The e-commerce behemoth reported net income of 12.4 billion yuan ($1.71 billion), less than half of the 24.7 billion yuan analysts had expected. Revenue reached 236.5 billion yuan ($32.6 billion), just shy of the 237.2 billion yuan forecast.
In response, Alibaba’s stock fell 5% in premarket trading as investors digested the news.

Cloud Business Shines
One bright spot in Alibaba’s earnings report was its cloud computing segment. Cloud revenue reached 30.1 billion yuan, growing at an impressive 18% year-over-year pace. This marked an acceleration from the previous quarter’s growth rate.
The company has been pushing hard into artificial intelligence, establishing itself as a key player in this space. CEO Eddie Wu noted that AI-related product revenue has achieved “triple-digit growth for the seventh consecutive quarter,” though specific numbers weren’t disclosed.
Just last month, Alibaba launched the newest version of its open source large language model, Qwen 3. This model now powers the company’s AI assistant called Quark.
The AI landscape in China has become increasingly competitive, with rival company DeepSeek launching an innovative model earlier this year.
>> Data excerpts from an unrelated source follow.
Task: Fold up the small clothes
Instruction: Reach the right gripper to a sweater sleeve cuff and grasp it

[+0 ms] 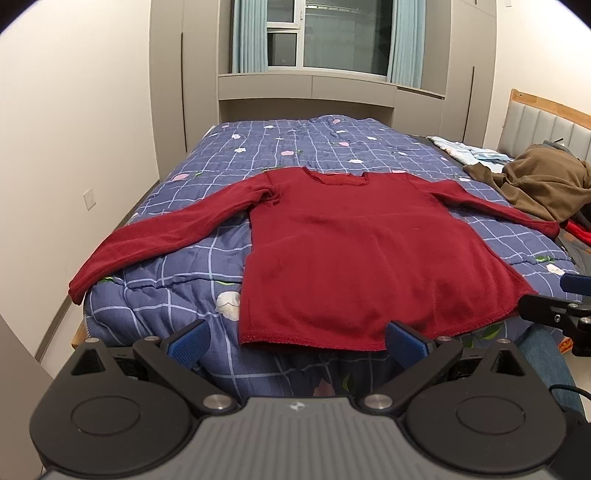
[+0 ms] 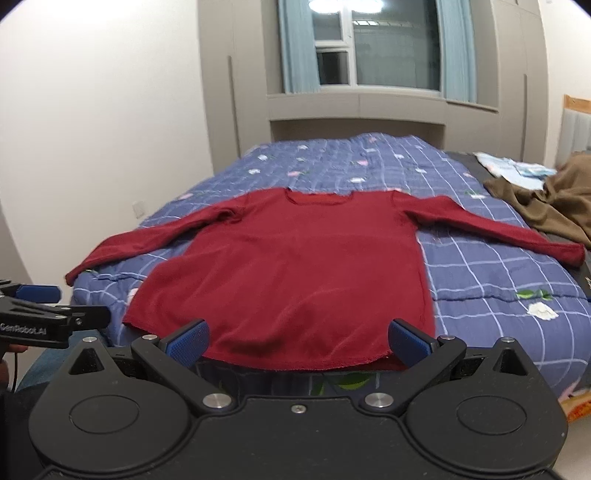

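Red sweater flat on quilt, sleeves spread; left tool, right tool both agape, empty.

Count: one red sweater with two sleeves, one quilt, one brown garment far right, one pale blue cloth, one window, two curtains, two grippers.

left gripper and right gripper, both wide apart, empty
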The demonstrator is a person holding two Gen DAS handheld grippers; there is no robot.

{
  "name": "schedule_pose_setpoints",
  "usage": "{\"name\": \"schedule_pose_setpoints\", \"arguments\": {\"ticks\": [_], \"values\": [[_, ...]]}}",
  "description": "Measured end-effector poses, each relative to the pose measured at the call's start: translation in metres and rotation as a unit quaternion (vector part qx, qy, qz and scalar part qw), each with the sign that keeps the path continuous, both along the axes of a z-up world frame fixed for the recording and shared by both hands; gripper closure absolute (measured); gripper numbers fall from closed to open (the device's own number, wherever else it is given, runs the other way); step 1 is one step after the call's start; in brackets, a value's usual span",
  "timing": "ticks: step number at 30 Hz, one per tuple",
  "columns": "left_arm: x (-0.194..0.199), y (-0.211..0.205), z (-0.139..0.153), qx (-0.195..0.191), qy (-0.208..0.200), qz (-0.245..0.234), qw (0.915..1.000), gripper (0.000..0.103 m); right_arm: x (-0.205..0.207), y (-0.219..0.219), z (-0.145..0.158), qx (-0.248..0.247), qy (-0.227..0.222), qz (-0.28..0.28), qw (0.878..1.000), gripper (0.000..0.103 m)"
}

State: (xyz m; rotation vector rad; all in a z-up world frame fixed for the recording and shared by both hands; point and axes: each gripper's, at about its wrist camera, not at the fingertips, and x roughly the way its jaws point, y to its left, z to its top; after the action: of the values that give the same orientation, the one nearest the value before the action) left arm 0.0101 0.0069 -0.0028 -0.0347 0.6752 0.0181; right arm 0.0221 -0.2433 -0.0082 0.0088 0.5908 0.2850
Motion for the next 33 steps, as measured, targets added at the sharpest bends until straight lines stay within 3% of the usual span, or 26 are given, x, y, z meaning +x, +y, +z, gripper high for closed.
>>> {"name": "schedule_pose_setpoints", "arguments": {"ticks": [5,22,33], "values": [[0.012,0.004,0.001,-0.004,0.013,0.023,0.9996,0.0,0.012,0.004,0.007,-0.023,0.026,-0.047,0.998,0.0],[0.078,0.041,0.011,-0.033,0.029,0.084,0.9955,0.0,0.064,0.014,0.019,-0.019,0.076,-0.092,0.993,0.0],[0.129,0.084,-0.011,-0.054,0.058,0.148,0.9858,0.0,0.129,0.03,0.025,-0.003,0.113,-0.069,0.991,0.0]]}}
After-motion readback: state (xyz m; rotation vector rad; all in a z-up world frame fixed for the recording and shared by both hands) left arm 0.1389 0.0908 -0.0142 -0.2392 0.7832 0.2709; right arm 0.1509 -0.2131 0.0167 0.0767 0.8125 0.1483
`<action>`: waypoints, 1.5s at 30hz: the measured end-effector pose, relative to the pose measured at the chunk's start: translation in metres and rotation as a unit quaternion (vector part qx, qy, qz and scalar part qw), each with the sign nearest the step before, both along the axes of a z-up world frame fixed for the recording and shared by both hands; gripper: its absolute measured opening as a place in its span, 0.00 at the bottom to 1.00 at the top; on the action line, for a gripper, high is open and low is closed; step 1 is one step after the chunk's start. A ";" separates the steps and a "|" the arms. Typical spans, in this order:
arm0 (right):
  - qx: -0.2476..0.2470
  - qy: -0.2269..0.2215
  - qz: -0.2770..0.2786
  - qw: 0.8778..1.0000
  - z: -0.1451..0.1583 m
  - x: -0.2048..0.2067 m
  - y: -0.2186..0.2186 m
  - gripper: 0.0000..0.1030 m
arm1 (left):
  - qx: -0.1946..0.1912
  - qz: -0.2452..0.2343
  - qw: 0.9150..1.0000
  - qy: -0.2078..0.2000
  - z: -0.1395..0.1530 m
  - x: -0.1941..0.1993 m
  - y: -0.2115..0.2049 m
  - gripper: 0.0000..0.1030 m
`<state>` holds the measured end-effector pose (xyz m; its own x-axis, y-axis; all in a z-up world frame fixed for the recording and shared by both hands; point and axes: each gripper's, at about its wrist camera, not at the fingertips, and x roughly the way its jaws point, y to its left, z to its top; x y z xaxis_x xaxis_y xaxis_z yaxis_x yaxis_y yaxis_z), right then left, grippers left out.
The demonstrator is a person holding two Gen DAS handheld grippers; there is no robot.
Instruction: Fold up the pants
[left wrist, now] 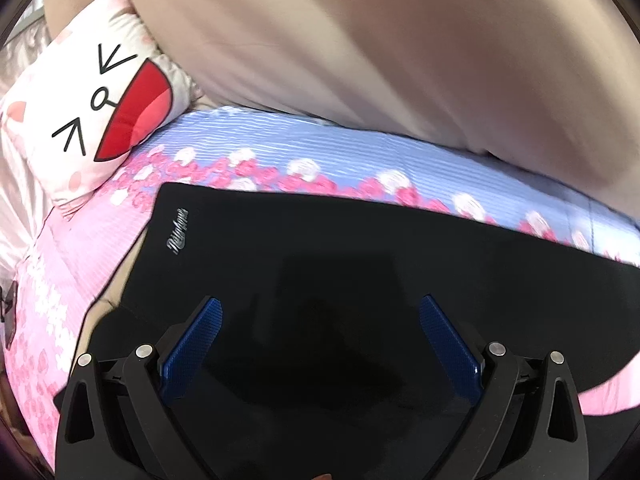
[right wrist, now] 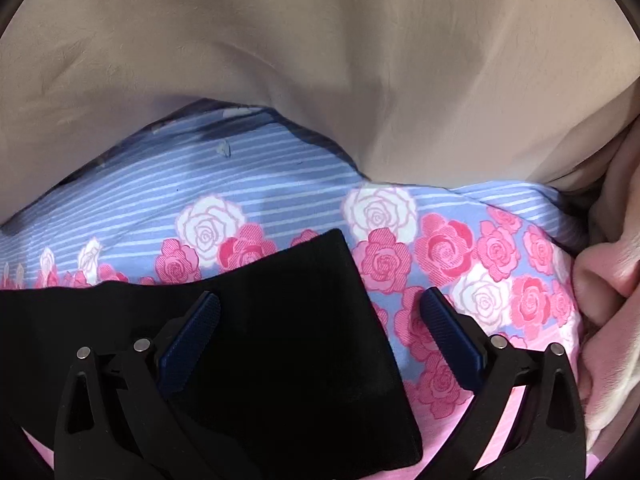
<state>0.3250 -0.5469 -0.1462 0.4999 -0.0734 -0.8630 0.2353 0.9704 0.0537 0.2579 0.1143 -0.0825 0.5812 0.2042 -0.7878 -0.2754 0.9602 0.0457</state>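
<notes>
A: Left wrist view first: left gripper (left wrist: pixel 320 312) spread wide, nothing clamped, hovering over the black pants (left wrist: pixel 360 260). Dark cloth filling the whole gap between the blue pads (left wrist: pixel 192 344) and running well ahead of the tips, out to a straight far edge with a small silver logo (left wrist: pixel 177 231) ahead-left.

B: Over on the right wrist view, right gripper (right wrist: pixel 320 312) equally wide, empty. One end of the pants (right wrist: pixel 288 320) under the near-side pad and in the gap; the other pad over bare rose-print bedsheet (right wrist: pixel 460 248). Squared corner of the cloth just ahead of the tips.

A: Risks from here, as a guess: closing this high, catching only the top layer, and dragging it askew off the layer beneath.

B: Or pinching bedsheet along with the pants on the right side, with one pad already off the cloth. Sheet lifting too, fold ruined.

A: Black on black besides; layer edges hard to read between the pads. Cannot tell how many layers down there.

B: Beige bedding (right wrist: pixel 320 60) bunched far ahead, cartoon pillow (left wrist: pixel 100 92) ahead-left of the left claw. Both clear of the pants.
</notes>
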 end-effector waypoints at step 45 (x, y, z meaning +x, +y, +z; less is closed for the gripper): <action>0.051 -0.163 0.069 0.983 0.178 -0.182 0.081 0.13 | -0.083 -0.105 0.991 -0.023 0.077 -0.027 0.157 0.18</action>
<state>0.1428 -0.4659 0.0320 0.7500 0.0933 -0.6548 0.0553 0.9777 0.2027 0.2312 0.2710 -0.0050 0.6337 -0.0554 -0.7716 -0.0677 0.9896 -0.1266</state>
Fellow tech giant Tencent recently reported a 91% year-on-year increase in capital expenditures for the first quarter, largely due to AI investments.
E-commerce Remains Resilient
The core of Alibaba’s business—its Taobao and Tmall e-commerce platforms—posted revenue growth of 9%, reaching 101.4 billion yuan. This growth rate exceeded what the company saw in the previous quarter.
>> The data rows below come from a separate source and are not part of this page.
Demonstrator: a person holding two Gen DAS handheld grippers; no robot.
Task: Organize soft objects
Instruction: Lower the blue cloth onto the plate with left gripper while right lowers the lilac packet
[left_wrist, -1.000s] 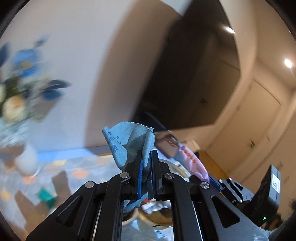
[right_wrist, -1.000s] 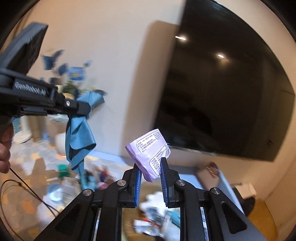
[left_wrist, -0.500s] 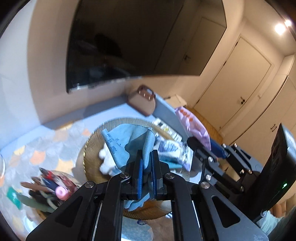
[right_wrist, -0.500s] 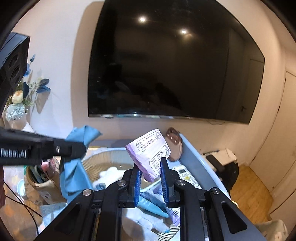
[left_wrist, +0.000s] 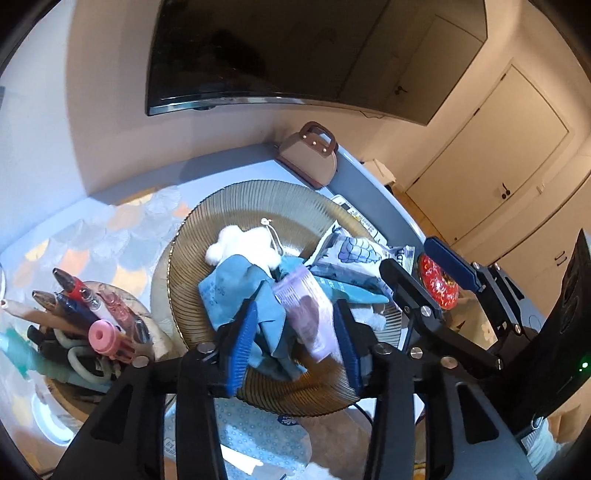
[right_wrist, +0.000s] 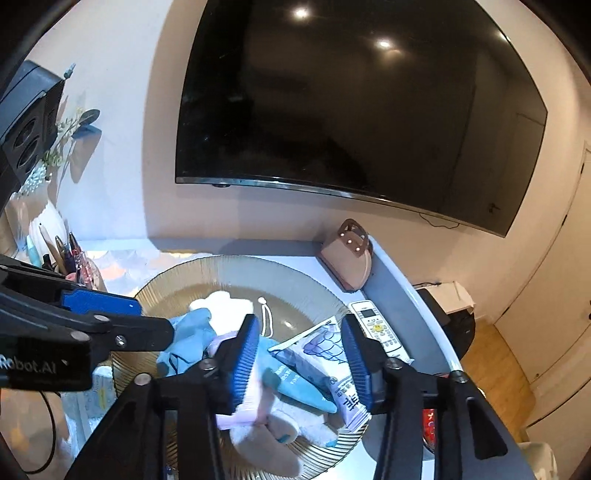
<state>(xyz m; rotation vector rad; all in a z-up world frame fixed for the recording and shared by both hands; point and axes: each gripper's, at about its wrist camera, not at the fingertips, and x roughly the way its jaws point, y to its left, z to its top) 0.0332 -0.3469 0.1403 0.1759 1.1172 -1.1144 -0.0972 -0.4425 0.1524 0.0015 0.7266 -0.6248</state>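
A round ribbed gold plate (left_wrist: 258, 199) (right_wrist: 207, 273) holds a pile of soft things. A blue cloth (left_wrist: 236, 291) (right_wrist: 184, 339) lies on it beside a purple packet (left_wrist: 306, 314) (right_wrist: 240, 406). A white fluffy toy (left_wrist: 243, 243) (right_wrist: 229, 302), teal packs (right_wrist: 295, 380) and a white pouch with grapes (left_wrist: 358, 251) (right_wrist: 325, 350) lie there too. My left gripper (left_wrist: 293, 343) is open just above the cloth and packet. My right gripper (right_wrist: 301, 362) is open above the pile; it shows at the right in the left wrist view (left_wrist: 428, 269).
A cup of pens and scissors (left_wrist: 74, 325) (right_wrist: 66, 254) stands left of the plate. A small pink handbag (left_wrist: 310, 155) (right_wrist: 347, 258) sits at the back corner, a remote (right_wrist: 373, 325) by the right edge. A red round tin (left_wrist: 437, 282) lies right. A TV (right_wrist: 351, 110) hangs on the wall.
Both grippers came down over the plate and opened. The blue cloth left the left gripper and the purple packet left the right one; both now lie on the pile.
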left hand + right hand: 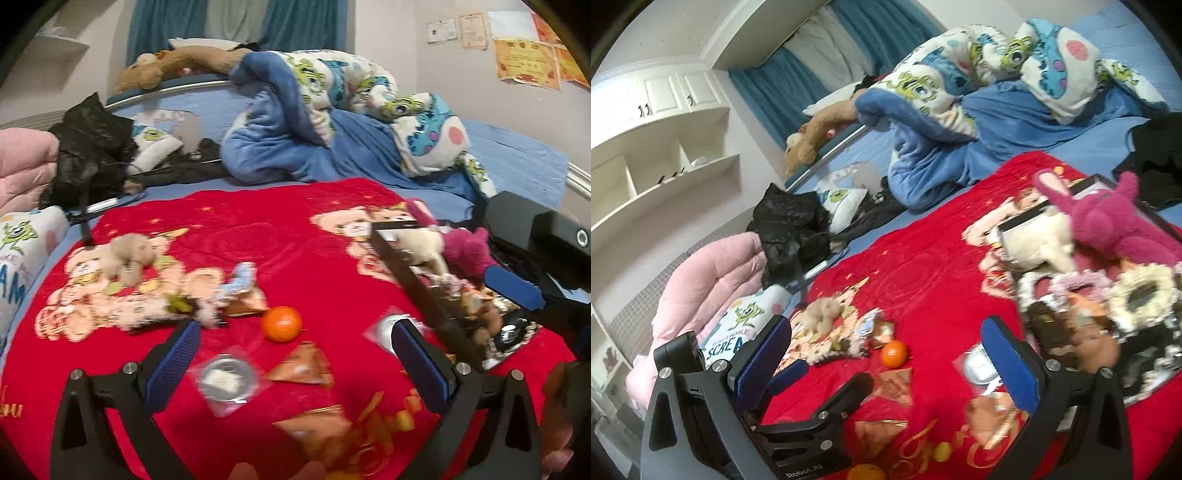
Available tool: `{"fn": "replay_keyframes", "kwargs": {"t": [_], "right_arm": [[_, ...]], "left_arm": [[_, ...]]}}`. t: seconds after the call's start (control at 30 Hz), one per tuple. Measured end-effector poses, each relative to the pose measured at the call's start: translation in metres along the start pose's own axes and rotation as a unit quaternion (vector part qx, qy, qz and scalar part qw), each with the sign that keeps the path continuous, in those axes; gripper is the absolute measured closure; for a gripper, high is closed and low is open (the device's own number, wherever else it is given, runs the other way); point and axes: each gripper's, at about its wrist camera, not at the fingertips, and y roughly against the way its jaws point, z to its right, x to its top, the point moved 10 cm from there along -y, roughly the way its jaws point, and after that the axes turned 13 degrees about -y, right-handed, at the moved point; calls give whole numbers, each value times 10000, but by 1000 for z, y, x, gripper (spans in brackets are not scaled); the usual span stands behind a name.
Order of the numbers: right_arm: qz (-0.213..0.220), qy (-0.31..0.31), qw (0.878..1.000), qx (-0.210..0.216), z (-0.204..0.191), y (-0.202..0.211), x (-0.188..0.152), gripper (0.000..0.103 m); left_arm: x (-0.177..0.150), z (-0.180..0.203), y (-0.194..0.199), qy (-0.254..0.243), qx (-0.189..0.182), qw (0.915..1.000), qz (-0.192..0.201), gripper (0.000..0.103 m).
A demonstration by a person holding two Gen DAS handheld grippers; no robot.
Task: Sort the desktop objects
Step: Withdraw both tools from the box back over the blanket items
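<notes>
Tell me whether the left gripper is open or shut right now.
Open. The left gripper has its blue-padded fingers spread wide apart over the red blanket, holding nothing.

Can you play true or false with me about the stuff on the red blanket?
1. The orange lies on the red blanket. True.
2. The left gripper squeezes the orange. False: it is open and holds nothing.
3. A pink plush lies in the box with other toys. True.
4. The right gripper is shut. False: it is open.
5. The beige bear sits in the box. False: it lies loose on the blanket.
</notes>
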Motion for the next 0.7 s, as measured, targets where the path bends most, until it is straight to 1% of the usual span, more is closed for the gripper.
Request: {"fn": "replay_keyframes", "kwargs": {"t": [0.2, 0.33, 0.5, 0.7], "right_arm": [[-181, 47, 9997, 125, -26, -28, -19, 0], [-293, -19, 9994, 196, -39, -49, -31, 0], [-441, 68, 9988, 222, -53, -75, -41, 0], [-609, 124, 9978, 214, -56, -103, -43, 0]], "left_arm": [[-22, -52, 2, 307, 215, 9992, -145, 0], [-33, -81, 1, 445, 370, 9981, -198, 0], [-45, -109, -10, 578, 472, 9966, -355, 0], [-52, -124, -30, 558, 562, 9953, -556, 0]]}}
Customer management revenue, which comes from marketing and merchant services, jumped 12% compared to the same period last year. This segment continues to be a major revenue driver for Alibaba.
The company has been working to boost platform engagement. It recently expanded its partnership with Rednote (also known as Xiaohongshu), a popular social media platform in China. This collaboration allows Taobao links to be embedded directly within Rednote posts, creating a smoother shopping experience.
Despite these efforts, Alibaba faces tough price competition from rivals like PDD and JD.com in the Chinese market.
The broader economic environment in China has presented challenges. Consumer sentiment has been affected by trade tensions between China and the United States, with both countries imposing tariffs during Alibaba’s reporting quarter.
There was some good news on this front earlier this month when Beijing and Washington agreed to suspend most tariffs on each other’s goods.
While net income fell short of expectations, it’s worth noting that the figure was still 279% higher year-on-year, though this was from a comparatively low base. Alibaba mentioned that it experienced some losses from disposing of certain subsidiaries, which was partially offset by increased operational income and changes in equity investment valuations.
Prior to this earnings report, Alibaba stock had been on a roll in 2025, climbing nearly 60%. This performance far outpaced both the Hong Kong Hang Seng Index (up 18%) and the S&P 500 (up just 0.3%).
Investors had high hopes that China’s economic recovery and Alibaba’s AI investments would drive strong results this quarter.